What the task asks:
Your response should be the complete listing, copied exactly.

Data listing:

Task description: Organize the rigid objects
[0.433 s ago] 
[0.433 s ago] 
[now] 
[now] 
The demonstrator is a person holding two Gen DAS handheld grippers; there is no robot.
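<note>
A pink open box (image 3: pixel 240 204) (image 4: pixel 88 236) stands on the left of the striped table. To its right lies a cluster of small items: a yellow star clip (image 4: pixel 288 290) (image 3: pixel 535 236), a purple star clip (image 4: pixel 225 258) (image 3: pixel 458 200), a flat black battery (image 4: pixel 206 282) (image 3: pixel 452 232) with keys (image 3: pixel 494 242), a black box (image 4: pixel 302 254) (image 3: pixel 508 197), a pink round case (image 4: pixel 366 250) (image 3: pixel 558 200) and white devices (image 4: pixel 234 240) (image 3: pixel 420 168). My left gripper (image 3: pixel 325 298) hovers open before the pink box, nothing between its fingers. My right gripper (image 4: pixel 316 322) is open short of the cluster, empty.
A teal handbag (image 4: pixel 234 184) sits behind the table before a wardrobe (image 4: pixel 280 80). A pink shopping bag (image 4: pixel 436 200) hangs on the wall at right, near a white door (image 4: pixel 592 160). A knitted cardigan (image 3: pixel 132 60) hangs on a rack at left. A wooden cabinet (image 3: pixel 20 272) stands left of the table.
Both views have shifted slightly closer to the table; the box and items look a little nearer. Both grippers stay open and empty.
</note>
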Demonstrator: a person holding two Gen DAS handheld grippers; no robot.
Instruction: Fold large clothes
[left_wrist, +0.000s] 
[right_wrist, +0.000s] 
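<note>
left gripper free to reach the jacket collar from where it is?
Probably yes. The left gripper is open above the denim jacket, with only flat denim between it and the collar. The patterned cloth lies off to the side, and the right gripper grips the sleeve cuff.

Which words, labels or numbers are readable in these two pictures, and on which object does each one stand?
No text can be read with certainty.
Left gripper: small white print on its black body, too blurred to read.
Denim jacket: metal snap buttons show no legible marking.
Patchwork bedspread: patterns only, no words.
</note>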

Exercise result:
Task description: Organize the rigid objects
[0.433 s ago] 
[0.433 s ago] 
[now] 
[now] 
The demonstrator is a person holding two Gen DAS handheld grippers; there is no robot.
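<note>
A pink open box (image 3: pixel 240 204) (image 4: pixel 88 236) stands on the left of the striped table. To its right lies a cluster of small items: a yellow star clip (image 4: pixel 288 290) (image 3: pixel 535 236), a purple star clip (image 4: pixel 225 258) (image 3: pixel 458 200), a flat black battery (image 4: pixel 206 282) (image 3: pixel 452 232) with keys (image 3: pixel 494 242), a black box (image 4: pixel 302 254) (image 3: pixel 508 197), a pink round case (image 4: pixel 366 250) (image 3: pixel 558 200) and white devices (image 4: pixel 234 240) (image 3: pixel 420 168). My left gripper (image 3: pixel 325 298) hovers open before the pink box, nothing between its fingers. My right gripper (image 4: pixel 316 322) is open short of the cluster, empty.
A teal handbag (image 4: pixel 234 184) sits behind the table before a wardrobe (image 4: pixel 280 80). A pink shopping bag (image 4: pixel 436 200) hangs on the wall at right, near a white door (image 4: pixel 592 160). A knitted cardigan (image 3: pixel 132 60) hangs on a rack at left. A wooden cabinet (image 3: pixel 20 272) stands left of the table.
Both views have shifted slightly closer to the table; the box and items look a little nearer. Both grippers stay open and empty.
</note>
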Demonstrator: a person holding two Gen DAS handheld grippers; no robot.
Instruction: Fold large clothes
[left_wrist, +0.000s] 
[right_wrist, +0.000s] 
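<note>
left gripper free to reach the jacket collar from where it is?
Probably yes. The left gripper is open above the denim jacket, with only flat denim between it and the collar. The patterned cloth lies off to the side, and the right gripper grips the sleeve cuff.

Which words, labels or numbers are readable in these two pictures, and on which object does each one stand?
No text can be read with certainty.
Left gripper: small white print on its black body, too blurred to read.
Denim jacket: metal snap buttons show no legible marking.
Patchwork bedspread: patterns only, no words.
</note>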

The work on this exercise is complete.